# EXERCISE DIRECTIONS
The lines below that include "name" are to be found and copied.

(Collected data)

* * *

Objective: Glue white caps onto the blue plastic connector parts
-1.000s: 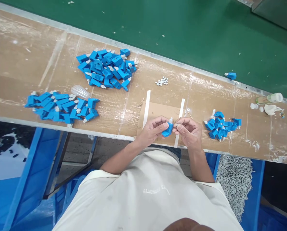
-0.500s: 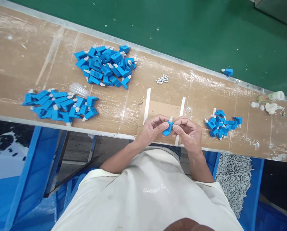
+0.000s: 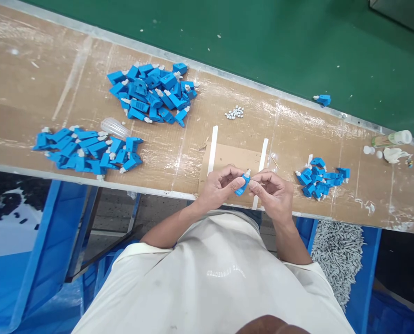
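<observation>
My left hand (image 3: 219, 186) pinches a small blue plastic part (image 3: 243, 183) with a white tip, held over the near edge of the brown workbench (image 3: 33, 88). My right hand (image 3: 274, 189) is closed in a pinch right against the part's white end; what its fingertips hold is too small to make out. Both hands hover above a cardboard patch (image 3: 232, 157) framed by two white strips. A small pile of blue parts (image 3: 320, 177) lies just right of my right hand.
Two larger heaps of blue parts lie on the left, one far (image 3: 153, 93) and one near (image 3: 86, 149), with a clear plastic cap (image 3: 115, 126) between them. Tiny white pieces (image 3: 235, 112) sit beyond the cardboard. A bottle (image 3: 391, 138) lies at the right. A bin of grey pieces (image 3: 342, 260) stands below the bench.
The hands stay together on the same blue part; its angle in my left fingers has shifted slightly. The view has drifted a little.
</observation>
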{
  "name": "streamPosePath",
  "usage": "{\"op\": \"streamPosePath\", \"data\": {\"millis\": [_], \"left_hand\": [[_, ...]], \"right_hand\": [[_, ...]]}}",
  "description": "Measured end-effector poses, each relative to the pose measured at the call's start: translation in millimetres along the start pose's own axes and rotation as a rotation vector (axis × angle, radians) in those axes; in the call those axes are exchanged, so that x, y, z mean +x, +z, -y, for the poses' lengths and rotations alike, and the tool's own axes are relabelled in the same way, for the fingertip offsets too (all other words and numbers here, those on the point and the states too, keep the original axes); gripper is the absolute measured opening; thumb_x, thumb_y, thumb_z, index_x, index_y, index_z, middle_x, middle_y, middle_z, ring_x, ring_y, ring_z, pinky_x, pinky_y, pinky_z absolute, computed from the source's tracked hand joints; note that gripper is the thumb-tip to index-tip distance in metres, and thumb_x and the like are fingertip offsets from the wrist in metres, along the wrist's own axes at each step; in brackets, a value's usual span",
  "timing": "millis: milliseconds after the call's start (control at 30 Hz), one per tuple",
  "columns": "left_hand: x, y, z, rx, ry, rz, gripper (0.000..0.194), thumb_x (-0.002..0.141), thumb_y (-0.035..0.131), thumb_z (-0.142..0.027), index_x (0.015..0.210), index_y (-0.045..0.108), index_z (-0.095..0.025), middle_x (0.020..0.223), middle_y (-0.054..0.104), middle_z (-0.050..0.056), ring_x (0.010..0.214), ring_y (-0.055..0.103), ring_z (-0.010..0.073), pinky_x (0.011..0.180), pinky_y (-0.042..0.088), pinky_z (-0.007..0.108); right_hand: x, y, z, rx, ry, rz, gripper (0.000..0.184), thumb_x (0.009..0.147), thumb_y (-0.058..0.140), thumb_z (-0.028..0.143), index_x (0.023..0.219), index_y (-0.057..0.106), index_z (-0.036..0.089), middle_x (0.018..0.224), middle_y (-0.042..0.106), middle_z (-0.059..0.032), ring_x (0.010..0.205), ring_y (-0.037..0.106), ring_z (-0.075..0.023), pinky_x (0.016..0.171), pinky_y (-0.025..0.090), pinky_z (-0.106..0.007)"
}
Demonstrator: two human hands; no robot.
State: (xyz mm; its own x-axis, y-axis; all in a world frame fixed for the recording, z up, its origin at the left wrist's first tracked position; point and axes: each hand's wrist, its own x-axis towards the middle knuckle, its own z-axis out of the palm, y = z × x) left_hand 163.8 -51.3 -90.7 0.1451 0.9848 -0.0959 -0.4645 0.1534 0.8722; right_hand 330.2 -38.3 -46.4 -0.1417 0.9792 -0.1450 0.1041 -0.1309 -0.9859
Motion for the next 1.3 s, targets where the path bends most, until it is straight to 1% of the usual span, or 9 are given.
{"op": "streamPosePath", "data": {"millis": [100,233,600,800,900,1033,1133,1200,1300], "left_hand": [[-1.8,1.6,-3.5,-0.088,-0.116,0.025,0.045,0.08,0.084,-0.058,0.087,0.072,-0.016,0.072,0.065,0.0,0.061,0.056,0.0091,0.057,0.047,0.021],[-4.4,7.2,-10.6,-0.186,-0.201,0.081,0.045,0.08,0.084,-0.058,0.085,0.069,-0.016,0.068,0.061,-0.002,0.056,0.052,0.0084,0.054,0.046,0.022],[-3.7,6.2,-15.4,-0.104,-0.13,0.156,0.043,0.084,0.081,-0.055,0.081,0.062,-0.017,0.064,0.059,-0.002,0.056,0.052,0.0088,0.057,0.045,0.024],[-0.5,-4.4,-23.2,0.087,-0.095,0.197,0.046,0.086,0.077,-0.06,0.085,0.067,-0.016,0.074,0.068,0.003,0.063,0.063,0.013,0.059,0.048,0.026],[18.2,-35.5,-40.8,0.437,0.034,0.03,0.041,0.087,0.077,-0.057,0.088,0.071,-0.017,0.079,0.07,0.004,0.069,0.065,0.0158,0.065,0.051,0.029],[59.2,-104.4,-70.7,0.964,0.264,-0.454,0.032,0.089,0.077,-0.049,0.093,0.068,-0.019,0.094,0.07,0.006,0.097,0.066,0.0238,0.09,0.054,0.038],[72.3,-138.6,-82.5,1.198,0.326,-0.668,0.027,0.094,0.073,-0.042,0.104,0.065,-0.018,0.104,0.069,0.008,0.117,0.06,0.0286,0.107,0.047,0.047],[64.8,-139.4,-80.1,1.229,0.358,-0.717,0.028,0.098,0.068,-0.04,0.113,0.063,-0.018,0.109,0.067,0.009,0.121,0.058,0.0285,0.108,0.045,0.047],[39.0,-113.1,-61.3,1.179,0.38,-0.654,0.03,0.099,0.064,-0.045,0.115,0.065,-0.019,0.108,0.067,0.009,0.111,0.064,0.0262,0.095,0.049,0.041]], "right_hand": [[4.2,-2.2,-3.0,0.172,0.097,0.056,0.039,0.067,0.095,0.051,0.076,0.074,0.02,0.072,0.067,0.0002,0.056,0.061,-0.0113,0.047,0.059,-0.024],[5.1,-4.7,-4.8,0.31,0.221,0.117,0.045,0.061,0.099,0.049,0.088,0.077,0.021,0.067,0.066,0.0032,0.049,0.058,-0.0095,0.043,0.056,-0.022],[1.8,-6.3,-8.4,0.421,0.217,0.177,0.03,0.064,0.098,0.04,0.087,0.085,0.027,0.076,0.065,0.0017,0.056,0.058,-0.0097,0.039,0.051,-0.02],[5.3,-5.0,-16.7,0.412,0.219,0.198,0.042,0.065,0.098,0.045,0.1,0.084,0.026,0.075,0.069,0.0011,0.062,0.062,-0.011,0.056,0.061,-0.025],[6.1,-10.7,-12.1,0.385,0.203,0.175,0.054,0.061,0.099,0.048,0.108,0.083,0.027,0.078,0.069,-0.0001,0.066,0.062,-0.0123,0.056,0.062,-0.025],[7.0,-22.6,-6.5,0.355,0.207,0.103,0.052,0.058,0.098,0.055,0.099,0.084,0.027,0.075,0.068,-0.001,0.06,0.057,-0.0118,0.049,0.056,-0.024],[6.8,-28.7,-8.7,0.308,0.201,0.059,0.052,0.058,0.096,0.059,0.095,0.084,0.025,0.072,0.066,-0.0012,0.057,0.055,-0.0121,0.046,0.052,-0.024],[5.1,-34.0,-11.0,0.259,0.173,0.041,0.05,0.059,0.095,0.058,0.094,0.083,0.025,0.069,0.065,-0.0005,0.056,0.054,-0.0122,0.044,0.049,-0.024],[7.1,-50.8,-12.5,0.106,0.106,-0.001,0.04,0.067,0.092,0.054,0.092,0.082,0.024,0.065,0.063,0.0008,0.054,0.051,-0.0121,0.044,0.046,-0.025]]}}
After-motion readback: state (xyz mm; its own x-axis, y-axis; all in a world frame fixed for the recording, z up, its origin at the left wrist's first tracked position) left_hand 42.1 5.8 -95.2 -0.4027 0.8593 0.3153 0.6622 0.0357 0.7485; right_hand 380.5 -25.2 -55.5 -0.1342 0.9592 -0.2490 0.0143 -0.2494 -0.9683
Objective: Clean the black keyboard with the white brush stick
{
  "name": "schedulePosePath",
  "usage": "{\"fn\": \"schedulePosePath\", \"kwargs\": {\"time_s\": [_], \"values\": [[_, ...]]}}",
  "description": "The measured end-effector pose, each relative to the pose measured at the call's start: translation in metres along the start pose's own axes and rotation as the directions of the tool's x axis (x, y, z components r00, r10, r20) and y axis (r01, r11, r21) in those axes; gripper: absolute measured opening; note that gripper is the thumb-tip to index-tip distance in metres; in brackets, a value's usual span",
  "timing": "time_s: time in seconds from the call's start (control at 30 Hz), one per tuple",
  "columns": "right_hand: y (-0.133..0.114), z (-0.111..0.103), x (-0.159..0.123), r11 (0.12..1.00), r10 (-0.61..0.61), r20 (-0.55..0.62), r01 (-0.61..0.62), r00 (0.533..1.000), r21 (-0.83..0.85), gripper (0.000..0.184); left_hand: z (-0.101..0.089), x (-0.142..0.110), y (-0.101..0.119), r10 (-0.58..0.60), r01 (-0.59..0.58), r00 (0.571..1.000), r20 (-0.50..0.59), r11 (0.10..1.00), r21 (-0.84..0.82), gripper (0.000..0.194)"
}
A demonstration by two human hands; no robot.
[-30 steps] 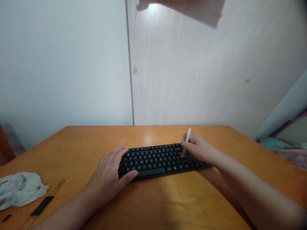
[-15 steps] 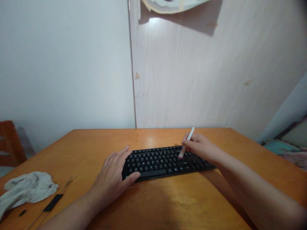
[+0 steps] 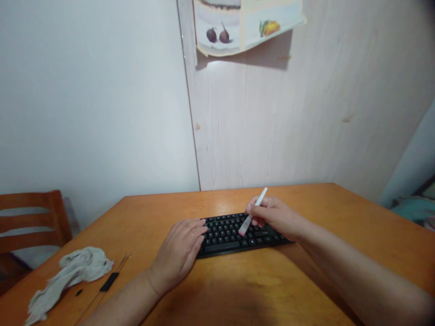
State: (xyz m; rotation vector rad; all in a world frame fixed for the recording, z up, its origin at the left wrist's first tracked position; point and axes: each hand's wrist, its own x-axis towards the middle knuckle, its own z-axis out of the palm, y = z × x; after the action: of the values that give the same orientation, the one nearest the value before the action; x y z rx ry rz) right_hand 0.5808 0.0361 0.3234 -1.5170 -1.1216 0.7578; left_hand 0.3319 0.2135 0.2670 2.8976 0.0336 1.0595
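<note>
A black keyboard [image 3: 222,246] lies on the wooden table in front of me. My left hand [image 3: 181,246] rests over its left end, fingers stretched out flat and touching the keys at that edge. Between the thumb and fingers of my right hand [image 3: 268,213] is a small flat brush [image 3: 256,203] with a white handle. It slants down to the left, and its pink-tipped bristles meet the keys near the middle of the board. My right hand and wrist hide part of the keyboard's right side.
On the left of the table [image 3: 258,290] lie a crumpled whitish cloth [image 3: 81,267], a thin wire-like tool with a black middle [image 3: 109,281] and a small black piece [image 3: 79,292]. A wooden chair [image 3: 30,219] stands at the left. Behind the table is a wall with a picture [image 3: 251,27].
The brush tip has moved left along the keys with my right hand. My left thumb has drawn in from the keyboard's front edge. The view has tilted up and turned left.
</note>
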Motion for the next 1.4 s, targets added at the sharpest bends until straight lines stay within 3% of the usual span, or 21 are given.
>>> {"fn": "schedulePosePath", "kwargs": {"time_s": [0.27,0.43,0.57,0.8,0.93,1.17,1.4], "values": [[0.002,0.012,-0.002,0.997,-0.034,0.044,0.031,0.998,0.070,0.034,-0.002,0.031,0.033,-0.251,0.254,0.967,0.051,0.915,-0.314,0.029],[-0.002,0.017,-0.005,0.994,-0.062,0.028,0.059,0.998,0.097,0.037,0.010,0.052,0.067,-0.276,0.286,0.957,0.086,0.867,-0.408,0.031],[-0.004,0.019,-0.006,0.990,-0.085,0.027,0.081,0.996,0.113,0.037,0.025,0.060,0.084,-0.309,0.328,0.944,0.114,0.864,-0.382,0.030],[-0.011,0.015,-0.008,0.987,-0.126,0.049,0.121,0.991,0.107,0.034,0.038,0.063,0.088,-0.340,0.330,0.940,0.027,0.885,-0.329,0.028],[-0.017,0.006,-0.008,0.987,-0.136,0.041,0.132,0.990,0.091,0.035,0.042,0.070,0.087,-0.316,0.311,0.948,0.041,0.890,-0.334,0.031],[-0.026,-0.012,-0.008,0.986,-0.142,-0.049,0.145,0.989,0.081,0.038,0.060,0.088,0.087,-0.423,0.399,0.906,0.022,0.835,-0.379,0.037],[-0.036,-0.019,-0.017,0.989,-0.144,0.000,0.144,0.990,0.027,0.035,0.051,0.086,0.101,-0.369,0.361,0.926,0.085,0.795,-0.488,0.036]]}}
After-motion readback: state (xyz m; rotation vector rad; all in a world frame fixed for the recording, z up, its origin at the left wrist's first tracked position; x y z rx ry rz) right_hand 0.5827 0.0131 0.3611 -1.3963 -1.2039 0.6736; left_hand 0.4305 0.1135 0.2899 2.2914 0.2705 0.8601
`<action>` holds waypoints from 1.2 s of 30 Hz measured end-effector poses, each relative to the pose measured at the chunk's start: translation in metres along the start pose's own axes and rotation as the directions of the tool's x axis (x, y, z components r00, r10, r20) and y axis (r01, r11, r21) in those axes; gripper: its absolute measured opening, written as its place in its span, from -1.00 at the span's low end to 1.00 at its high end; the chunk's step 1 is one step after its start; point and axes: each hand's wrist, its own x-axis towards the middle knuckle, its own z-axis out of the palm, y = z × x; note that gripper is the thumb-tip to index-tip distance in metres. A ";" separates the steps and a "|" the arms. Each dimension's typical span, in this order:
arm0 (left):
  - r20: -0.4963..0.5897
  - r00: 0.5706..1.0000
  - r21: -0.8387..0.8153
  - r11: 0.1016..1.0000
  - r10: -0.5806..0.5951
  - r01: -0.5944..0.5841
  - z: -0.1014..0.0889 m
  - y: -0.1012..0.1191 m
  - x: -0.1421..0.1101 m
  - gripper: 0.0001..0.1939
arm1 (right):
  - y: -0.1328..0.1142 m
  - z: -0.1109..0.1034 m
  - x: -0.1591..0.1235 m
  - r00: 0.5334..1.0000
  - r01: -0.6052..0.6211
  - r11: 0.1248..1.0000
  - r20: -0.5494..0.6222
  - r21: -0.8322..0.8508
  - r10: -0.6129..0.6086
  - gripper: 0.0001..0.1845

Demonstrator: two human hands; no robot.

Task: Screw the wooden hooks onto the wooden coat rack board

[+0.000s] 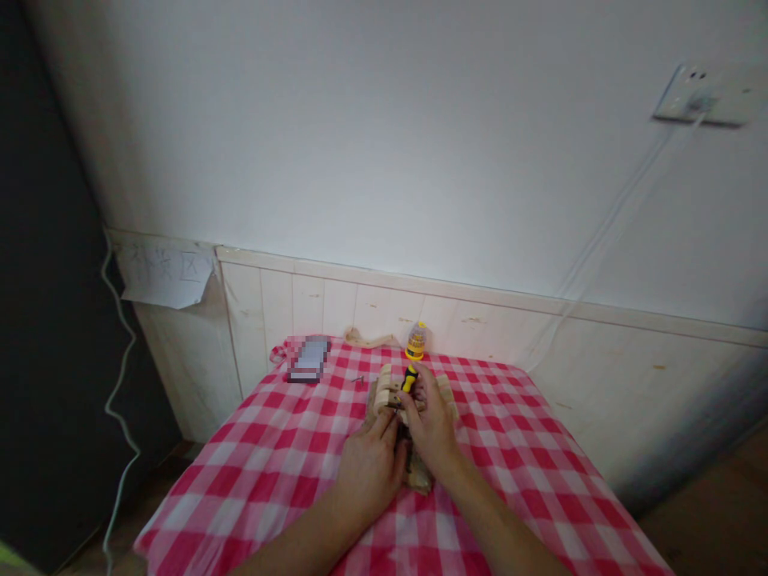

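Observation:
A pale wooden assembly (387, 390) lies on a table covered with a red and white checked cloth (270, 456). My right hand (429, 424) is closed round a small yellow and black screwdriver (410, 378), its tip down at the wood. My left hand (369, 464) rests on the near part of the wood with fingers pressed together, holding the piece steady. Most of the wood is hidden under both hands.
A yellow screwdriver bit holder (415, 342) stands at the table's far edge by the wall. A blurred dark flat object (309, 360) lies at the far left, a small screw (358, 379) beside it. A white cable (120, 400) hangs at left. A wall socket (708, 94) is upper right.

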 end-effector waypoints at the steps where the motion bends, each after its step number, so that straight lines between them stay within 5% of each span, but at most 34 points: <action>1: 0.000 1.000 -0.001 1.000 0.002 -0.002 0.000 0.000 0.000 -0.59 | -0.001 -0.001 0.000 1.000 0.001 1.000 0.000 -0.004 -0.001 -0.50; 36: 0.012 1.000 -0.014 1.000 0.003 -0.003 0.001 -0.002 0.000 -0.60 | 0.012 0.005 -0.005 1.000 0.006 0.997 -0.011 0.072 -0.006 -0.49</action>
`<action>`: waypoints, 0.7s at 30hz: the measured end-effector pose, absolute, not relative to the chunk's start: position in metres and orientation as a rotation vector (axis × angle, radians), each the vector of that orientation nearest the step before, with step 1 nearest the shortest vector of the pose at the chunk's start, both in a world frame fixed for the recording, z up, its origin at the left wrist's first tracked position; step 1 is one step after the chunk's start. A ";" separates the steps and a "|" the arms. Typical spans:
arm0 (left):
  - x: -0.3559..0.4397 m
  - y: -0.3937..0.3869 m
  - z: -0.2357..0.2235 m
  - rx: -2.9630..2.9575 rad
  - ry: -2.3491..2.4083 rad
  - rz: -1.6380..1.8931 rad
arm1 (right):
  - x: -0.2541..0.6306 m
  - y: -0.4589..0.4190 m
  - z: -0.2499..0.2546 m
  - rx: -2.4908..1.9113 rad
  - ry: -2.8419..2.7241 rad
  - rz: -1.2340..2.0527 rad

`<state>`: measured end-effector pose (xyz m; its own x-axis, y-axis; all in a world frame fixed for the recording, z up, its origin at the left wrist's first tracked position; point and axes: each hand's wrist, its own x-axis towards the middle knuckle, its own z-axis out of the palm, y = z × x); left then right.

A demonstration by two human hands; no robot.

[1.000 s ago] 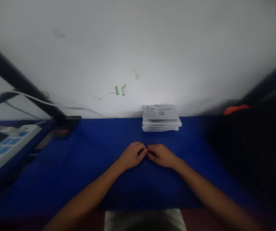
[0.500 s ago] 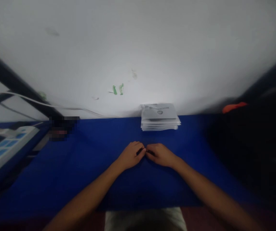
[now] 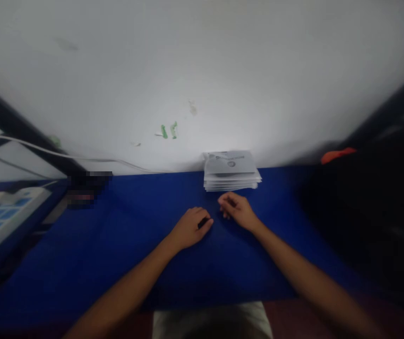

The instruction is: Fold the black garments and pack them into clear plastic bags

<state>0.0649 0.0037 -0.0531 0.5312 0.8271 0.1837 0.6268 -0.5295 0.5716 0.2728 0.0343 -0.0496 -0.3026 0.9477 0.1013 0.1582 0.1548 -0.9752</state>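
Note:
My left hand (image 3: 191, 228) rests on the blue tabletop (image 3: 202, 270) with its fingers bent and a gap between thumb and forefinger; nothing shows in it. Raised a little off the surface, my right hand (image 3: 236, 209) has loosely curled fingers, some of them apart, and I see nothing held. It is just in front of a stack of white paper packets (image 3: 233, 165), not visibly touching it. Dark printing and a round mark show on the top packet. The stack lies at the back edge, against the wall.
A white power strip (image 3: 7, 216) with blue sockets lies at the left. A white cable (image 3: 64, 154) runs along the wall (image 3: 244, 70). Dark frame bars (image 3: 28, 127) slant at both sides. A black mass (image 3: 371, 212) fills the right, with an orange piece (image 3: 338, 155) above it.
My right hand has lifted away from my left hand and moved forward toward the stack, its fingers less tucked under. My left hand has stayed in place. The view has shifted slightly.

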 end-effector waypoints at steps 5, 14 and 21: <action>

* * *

# EXERCISE RESPONSE
  "name": "streamPosePath",
  "name": "schedulePosePath",

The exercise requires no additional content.